As an initial stab, you might have guessed that since adopting the power-oriented offensive approach in 2019, the Braves have not been much for accumulating stolen bases. That’s fairly intuitive, but unfortunately,
it gets somewhat upended by reality.
The Braves finished just inside the top ten in team stolen bases in 2018, and then again in 2019. 2020 and 2021 were low-steal years, but 2022 had the Braves as average, and they were inside the top ten again in 2023. Over the last two seasons, though, they’ve reverted to essentially a no-steal offense.
The above only figures for raw counts, rather than adjusting for opportunity and the like. That said, the pattern basically holds even if you use a more sophisticated accounting of stolen base value — basically, from 2018-onward, the Braves have alternated two-year stretches of “yes we steal a lot of bases” and “we have little interest in stealing bases.”
If we were using past experience as a guide, then we could say that the Braves’ accumulation of stolen bases relative to other teams in 2026 will depend on two things: 1) the health and willingness to run of Ronald Acuña Jr., who has right around a third of the team’s total steals since his debut, and whose relative lack of running in 2020-2021 and 2024-2025 is responsible for the large deviation in the Braves’ overall team rank in those years compared to 2018-2019 and 2022-2023; and, 2) the ability of Michael Harris II and Ozzie Albies to reach base.

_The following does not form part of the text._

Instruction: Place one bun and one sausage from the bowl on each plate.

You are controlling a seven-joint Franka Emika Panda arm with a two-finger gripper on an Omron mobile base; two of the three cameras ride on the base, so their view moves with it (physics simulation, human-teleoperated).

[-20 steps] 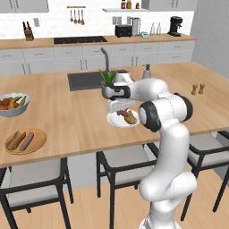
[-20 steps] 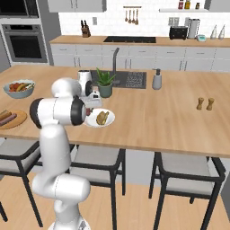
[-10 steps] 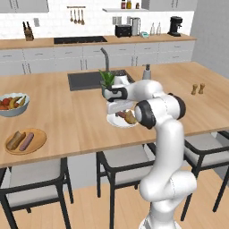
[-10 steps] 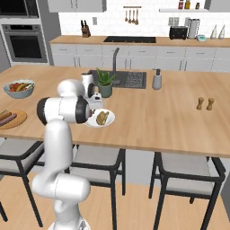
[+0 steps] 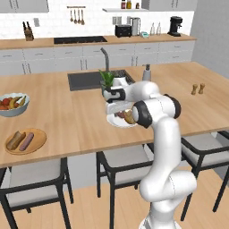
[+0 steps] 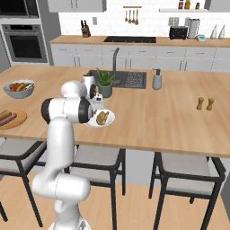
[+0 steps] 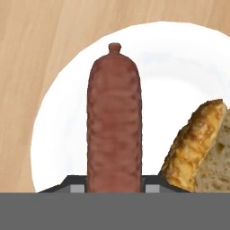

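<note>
Wooden surface (image 5: 71, 120), long and pale, carrying everything. Hand (image 7: 114, 186) closed on reddish-brown sausage (image 7: 114, 126), held low over white plate (image 7: 58, 134), dark fingertips (image 7: 74, 183) pressed to either side of its near end. Whether sausage touched plate, impossible to tell. Golden-crusted bun (image 7: 197, 148) lying on same plate, just right of sausage in hand view, slightly apart from it. White plate (image 5: 112, 120) sat near front edge of surface, beside arm's elbow, with bun (image 5: 129, 117) showing on it. Tan wooden plate (image 5: 26, 141) rested well to left, near front edge, already bearing second bun (image 5: 16, 139) and second sausage (image 5: 27, 141) side by side. Pale bowl of fruit (image 5: 12, 104) stood farther back on left. Potted plant (image 5: 108, 80) behind hand, next to dark sink (image 5: 87, 80). Soap bottle (image 6: 157, 79) right of sink; two small shakers (image 6: 205, 103) far right.
</note>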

The other consideration is that by hiring Antoan Richardson away from the Mets, the Braves might be attempting to morph their offensive strategy to incorporate what happened with the Mets last year: lots of (successful!) steals despite a not very fast team footspeed-wise. In particular, the 2025 Mets were interesting because it’s not that they ran all the time — their steal attempt rate was average — but that they rarely made outs when attempting to do so, making it almost “free” to get an extra base. If the Braves follow suit in 2026 due to Richardson’s presence, then it may not be a volume play for them. That might take the pressure off Acuña’s health and Albies’/Harris’ OBP.
My guess is that the combination of the above factors pulls them into average territory, as they still won’t run very often but will have greater success in doing so, but this could really go any which way. What do you surmise at this point?